Of the existing amendments, none has a more bizarre history than the most recent, the 27th. This is where Watson comes in. Watson was the obscure Texas legislative aide who, as a college student, learned that two of the 12 amendments submitted by the First Congress to the states in 1789--at Madison's urging--had never been ratified. Watson waged a 10-year campaign to secure the additional states needed to make one of these proposals--prohibiting members of Congress from receiving a pay raise until a new election of the House has taken place--the law of the land.

Most constitutional scholars treated Watson's campaign as something between a misguided joke and a monstrosity. Their concern was not that members of Congress might occasionally deserve a quick infusion of cash. Rather, they thought that allowing an amendment to circulate in constitutional limbo for two centuries was a terrible model for the process of deliberation that something as serious as revising the Constitution should require. But when Michigan, New Jersey and Illinois ratified in May, 1992, Madison's original proposal was brought safely to harbor after 203 years.

There are two reasons to take the epic journey of the 27th Amendment seriously. First, this demonstrates it may be easier than you think to surmount the high barrier of Article V, which normally requires a two-thirds vote of both houses of Congress and approval by three-quarters of the state legislatures for an amendment to be adopted.
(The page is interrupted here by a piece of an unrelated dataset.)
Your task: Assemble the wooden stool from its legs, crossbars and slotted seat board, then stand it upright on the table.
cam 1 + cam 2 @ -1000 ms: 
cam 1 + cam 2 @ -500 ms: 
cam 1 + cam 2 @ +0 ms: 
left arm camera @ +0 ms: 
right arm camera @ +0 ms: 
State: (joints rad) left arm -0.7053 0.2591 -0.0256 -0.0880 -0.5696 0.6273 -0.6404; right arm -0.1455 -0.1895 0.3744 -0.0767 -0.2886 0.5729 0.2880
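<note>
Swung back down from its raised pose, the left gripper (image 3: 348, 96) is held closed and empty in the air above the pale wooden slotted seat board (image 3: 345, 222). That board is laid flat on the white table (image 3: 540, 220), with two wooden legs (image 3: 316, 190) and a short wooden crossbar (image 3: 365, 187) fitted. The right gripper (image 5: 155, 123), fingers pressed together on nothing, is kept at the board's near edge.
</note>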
With the right issue--one with a superficial popularity, or that appears to be a panacea--it may be possible to fashion a quick consensus in favor of constitutional change.

Second, and more important, the political temptation to make constitutional amendments a vehicle for exploitation of "wedge issues" may be growing more alluring. Wedge issues are emotionally charged matters that enable candidates or parties to galvanize a crucial segment of the electorate by establishing a clear distinction between their virtues and the vices of adversaries. In California, Proposition 187 was just such an issue, and the campaign against affirmative action, though now lagging, may be another.

If the voters' preferences can be expressed as an approved constitutional amendment, their supporters reap a dual victory. Not only do they gain the electoral dividends that wedge issues pay by mobilizing voters; if successful, they also lock the policies in place, beyond reach of legislative judgment. With the current pervasive mistrust of government, this is a powerful advantage.